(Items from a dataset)
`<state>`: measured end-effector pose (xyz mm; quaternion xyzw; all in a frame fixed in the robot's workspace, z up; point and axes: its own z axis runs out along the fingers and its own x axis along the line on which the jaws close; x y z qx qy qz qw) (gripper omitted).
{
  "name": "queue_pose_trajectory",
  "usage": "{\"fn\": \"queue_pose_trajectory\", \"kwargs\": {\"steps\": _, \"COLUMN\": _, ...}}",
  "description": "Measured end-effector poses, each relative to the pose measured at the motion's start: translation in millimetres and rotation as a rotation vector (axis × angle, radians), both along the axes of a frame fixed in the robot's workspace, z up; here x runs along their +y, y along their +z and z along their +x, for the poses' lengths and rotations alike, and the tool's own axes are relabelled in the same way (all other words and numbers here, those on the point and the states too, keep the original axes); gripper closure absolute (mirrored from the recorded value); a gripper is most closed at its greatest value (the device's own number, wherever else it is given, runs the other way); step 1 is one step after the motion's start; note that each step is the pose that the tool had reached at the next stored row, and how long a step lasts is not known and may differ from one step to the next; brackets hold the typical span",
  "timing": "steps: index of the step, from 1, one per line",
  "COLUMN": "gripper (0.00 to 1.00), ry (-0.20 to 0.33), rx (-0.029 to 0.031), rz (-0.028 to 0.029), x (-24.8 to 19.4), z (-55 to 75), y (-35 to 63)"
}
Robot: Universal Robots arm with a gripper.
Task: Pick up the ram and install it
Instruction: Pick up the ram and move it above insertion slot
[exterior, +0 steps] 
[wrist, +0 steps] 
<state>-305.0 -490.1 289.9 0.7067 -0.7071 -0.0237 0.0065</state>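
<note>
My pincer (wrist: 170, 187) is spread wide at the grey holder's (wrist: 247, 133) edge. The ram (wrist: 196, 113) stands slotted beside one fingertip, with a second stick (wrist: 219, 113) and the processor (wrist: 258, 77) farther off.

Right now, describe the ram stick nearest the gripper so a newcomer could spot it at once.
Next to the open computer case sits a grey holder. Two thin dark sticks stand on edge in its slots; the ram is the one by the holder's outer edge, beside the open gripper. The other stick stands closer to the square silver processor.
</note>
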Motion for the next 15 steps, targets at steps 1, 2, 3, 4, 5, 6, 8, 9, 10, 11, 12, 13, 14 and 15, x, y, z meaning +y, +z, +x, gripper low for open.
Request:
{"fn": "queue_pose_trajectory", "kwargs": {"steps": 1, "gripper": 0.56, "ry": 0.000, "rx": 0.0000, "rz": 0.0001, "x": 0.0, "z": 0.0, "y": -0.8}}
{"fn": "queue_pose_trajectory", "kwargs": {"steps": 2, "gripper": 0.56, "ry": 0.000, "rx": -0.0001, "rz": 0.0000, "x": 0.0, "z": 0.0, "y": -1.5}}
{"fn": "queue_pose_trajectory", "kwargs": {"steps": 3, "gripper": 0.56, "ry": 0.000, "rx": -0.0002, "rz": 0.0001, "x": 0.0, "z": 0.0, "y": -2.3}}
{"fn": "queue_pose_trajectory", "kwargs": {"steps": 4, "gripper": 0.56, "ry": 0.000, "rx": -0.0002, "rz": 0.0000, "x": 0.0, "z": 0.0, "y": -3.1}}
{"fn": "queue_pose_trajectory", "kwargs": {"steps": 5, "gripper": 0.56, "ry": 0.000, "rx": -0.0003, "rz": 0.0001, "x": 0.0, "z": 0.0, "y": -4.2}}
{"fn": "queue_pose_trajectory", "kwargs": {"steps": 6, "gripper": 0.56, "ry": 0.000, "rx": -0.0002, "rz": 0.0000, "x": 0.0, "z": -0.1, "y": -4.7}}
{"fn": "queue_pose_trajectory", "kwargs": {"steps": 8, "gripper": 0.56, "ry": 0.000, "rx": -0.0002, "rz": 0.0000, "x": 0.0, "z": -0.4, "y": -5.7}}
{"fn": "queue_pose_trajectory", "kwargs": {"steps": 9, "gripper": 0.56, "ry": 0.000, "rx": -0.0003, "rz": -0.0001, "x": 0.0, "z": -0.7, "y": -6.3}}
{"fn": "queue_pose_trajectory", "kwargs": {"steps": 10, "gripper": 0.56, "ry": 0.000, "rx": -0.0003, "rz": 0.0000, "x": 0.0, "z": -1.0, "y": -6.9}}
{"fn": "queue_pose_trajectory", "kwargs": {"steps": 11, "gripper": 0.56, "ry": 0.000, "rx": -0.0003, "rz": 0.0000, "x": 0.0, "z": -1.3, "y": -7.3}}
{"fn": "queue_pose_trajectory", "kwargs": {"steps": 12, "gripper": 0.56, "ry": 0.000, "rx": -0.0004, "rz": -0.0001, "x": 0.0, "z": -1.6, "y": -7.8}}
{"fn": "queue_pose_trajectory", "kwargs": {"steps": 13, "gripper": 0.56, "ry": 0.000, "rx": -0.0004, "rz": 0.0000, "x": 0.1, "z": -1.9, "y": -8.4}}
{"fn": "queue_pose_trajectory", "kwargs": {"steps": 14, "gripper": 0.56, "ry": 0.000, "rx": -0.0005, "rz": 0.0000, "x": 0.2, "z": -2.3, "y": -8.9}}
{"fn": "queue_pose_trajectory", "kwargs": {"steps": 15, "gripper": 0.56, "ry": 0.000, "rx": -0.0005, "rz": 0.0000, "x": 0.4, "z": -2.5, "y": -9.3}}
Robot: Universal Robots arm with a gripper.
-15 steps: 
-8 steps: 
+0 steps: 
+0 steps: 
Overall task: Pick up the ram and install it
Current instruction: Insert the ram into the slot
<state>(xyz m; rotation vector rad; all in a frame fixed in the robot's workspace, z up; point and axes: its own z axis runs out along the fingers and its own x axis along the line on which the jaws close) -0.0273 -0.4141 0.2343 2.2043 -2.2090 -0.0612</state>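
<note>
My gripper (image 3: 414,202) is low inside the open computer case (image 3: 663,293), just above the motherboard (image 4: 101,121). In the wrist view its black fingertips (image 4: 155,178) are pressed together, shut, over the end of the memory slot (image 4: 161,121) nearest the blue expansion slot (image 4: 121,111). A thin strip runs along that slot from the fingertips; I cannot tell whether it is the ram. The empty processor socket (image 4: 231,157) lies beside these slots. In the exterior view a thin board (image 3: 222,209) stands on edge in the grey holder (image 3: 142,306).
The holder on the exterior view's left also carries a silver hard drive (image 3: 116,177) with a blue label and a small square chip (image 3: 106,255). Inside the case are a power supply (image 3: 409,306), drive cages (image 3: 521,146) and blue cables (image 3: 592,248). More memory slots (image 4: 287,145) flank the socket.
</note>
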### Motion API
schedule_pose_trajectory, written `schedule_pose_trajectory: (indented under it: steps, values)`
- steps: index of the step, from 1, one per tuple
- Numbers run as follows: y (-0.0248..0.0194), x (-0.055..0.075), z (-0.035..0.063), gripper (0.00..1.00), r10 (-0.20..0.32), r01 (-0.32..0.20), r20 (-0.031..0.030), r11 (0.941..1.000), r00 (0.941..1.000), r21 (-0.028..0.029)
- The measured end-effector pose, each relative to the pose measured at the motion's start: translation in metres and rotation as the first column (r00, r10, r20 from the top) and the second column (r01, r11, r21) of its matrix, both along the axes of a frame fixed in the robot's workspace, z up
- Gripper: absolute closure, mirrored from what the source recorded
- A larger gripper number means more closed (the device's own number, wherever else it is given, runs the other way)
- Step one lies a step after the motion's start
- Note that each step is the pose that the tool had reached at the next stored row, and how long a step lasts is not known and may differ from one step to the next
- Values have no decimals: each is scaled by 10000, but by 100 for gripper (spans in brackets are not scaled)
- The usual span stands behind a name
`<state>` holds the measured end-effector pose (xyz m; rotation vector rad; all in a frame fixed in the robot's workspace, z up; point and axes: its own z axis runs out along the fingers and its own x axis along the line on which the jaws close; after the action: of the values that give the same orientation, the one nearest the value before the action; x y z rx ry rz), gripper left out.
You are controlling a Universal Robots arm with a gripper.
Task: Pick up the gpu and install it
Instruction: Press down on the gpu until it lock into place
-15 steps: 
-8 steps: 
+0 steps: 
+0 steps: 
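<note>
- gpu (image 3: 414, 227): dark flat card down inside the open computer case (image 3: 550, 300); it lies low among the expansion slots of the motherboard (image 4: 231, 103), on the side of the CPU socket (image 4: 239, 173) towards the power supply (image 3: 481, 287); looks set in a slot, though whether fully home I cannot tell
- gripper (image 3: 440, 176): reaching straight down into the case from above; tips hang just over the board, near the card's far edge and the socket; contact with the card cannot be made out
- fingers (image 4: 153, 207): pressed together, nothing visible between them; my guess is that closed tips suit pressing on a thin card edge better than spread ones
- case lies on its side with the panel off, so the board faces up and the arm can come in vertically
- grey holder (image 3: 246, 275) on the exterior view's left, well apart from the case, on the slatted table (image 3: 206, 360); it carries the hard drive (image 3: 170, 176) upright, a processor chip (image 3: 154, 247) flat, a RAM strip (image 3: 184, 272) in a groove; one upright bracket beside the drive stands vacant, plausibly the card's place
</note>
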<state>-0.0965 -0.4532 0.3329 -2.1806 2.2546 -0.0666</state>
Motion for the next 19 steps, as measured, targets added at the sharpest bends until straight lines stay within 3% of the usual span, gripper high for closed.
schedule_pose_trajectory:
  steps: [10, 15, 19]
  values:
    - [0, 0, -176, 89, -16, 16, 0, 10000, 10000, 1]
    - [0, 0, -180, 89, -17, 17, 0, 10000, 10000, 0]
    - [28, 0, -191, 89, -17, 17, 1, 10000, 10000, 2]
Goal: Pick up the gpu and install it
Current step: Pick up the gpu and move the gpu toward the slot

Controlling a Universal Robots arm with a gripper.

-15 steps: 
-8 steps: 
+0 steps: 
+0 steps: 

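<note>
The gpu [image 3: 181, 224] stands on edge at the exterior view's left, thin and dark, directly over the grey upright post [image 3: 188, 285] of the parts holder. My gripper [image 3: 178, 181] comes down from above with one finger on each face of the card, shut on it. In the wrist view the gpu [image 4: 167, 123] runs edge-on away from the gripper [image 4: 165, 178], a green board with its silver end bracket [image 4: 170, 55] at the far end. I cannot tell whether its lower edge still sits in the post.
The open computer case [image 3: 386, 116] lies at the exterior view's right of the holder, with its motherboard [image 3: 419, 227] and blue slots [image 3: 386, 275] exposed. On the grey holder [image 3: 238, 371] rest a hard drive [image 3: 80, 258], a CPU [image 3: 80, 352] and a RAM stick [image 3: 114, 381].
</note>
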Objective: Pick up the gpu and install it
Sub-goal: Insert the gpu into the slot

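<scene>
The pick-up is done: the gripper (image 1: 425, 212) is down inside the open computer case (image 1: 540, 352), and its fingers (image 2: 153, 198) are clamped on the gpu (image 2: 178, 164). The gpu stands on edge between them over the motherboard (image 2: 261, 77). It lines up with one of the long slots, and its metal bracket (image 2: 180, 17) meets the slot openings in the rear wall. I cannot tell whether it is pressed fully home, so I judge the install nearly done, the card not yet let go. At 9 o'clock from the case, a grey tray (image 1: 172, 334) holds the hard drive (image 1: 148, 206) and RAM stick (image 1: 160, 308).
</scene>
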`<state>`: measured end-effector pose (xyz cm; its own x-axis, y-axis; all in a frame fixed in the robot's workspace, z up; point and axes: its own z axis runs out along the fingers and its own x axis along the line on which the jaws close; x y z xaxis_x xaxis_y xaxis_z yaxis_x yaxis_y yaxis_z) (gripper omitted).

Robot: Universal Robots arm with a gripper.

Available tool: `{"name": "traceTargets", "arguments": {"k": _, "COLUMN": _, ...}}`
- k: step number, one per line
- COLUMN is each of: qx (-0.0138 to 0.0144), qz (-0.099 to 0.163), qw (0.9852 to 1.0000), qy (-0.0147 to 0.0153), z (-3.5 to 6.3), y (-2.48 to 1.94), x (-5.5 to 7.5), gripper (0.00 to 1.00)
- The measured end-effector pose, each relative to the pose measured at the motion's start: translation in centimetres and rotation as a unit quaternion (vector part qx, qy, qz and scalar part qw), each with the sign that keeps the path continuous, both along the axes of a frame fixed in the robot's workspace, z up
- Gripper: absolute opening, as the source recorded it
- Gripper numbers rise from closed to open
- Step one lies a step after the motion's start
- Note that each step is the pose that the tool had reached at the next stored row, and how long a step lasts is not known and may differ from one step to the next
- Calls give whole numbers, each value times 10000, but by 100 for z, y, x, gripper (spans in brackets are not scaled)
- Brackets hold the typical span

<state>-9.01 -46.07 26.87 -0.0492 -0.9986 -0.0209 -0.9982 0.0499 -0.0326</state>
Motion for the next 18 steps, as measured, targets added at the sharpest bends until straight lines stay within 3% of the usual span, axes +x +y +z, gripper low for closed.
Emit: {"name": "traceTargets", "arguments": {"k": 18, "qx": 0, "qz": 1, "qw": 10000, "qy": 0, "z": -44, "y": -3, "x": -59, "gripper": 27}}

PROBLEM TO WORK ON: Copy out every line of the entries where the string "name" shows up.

YOUR RESPONSE:
  "name": "queue_pose_trajectory",
- The usual span stands behind a name
Available tool: `{"name": "traceTargets", "arguments": {"k": _, "COLUMN": _, ...}}`
Emit: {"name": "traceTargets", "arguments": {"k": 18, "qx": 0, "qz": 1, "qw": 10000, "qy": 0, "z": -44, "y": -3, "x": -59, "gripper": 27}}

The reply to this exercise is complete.